First, we read the Kaggle data into a DataFrame object.
import pandas as pd
path_in = './credit_train.csv'
print('reading csv from %s' % path_in)
df = pd.read_csv(path_in)
Now we quickly divide our DataFrame into features and a target (but don't try this at home...)
def prep_data(df):
X = df.drop(['Number of Credit Problems'], axis=1).select_dtypes(include=['number','bool'])
y = df['Number of Credit Problems'] > 1
return X, y
print("preparing data")
X_train, y_train = prep_data(df)
With our data ready, let's fit an XGBoost classifier with all of the default hyper-parameters.
from xgboost import XGBClassifier
model = XGBClassifier()
print("training model")
model.fit(X_train, y_train)
When that finishes running, we now have ... a model? Though admittedly not a very good one, but this article is about containers not tuning XGBoost! Let's save our model so we can use it later on if necessary.
import joblib
path_out = './model.joblib'
print("dumping trained model to %s" % path_out)
joblib.dump(model, path_out)
Using Docker for managing your data science environment and executing notebooks
So we just did all of that work to set up our Jupyter environment with the right packages. Depending on our operating system and previous installations we may have even had some unexpected errors. (Did anyone else fail to install XGBoost the first time?) Hopefully you found a workaround for installing everything and I hope you took notes of the process — since we’ll want to be able to repeat that when we take our machine learning project to production later...
Ok, here comes the juicy part.
Docker solves this problem for us by allowing us to specify our entire environment (including the operating system and all the installation steps) as a reproducible script, so that we can easily move our machine learning project around without having to resolve the installation challenges ever again!
You'll need to install Docker. Luckily Docker Desktop for Mac and Windows includes everything we need for this tutorial. Linux users can find Docker in their favourite package manager — but you might need to configure the official Docker repository to get the latest version.
Once installed, make sure the Docker daemon is running, then run your first container!
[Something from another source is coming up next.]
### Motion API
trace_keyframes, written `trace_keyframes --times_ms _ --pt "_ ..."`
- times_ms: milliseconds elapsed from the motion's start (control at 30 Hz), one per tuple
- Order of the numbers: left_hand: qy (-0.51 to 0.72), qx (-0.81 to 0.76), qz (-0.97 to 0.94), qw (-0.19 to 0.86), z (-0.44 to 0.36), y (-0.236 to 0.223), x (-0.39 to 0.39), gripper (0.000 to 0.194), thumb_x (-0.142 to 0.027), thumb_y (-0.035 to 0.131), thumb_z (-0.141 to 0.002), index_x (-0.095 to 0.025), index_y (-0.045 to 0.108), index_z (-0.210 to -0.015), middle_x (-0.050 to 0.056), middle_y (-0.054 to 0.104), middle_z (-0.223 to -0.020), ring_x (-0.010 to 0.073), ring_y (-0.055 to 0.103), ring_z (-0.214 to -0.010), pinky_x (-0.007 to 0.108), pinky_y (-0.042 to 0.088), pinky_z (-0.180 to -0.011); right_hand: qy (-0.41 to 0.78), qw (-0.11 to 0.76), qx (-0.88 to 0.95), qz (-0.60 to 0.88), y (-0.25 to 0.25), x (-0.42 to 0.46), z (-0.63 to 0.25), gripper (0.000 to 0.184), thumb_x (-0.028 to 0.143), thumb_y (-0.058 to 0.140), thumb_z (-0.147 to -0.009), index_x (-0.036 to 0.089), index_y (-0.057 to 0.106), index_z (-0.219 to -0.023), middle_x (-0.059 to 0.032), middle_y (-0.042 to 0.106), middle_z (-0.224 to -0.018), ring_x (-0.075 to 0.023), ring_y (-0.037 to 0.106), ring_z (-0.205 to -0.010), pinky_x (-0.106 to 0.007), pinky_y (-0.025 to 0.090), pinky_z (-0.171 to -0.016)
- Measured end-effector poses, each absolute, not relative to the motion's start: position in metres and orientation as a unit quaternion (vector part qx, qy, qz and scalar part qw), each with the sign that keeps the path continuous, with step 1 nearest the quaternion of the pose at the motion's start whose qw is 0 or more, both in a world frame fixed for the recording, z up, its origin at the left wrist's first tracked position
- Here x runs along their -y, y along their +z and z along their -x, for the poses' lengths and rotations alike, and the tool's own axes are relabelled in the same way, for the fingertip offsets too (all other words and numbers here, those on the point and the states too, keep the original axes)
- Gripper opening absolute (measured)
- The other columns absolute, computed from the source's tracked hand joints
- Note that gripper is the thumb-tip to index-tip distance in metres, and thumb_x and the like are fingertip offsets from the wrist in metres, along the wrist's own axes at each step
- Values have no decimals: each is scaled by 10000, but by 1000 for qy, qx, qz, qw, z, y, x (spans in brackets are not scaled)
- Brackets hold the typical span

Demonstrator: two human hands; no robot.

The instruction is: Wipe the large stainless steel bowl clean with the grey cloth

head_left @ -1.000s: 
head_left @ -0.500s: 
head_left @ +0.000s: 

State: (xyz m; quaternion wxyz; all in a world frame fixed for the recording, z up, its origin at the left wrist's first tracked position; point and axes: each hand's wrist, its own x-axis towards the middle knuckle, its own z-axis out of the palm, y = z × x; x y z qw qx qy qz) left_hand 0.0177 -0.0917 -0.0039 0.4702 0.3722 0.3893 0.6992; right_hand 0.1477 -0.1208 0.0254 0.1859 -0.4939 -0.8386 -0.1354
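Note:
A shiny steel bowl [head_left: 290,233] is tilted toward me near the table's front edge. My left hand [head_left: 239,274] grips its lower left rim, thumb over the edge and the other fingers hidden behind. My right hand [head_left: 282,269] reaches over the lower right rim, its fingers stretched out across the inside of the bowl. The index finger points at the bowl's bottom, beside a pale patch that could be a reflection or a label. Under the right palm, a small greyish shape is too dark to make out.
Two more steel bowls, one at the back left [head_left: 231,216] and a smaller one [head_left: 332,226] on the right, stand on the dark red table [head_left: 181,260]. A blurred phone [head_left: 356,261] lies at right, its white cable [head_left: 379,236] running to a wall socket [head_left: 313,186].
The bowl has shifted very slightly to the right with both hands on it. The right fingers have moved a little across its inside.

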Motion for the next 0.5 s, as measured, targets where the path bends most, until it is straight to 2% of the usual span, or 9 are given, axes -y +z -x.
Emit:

This command will pull the CentOS 7 official Docker image and run an interactive terminal session. (Why CentOS 7? Given the similarities to Amazon Linux and Red Hat, which you'll often encounter in enterprise envirnonments. With some tweaking of the yum
installation commands, you could use any base operating system.)
-
docker run -it --rm centos:7
-
-it
tells Docker to make your container interactive (as opposed to detached) and attaches a tty (terminal) session to actually interact with it -
--rm
tells Docker to remove your container as soon as we stop it with ctrl-c
-
Now we want to find the right commands to install Python, Jupyter and our other packages, and as we do we'll write them into a Dockerfile to develop our new container on top of centos:7
.
Create a new file and name it Dockerfile
, the contents should look a little something like this:
FROM centos:7
# install python and pip
RUN yum install -y epel-release
RUN yum install -y python36-devel python36-pip
# install our pacakges
RUN pip3 install jupyterlab kaggle pandas scikit-learn xgboost
# turns out xgboost needs this
RUN yum install -y libgomp
# create a user to run jupyterlab
RUN adduser jupyter
# switch to our user and their home dir
USER jupyter
WORKDIR /home/jupyter
# tell docker to listen on port 8888 and run jupyterlab
EXPOSE 8888
CMD ["jupyter", "lab", "--ip=0.0.0.0", "--port=8888"]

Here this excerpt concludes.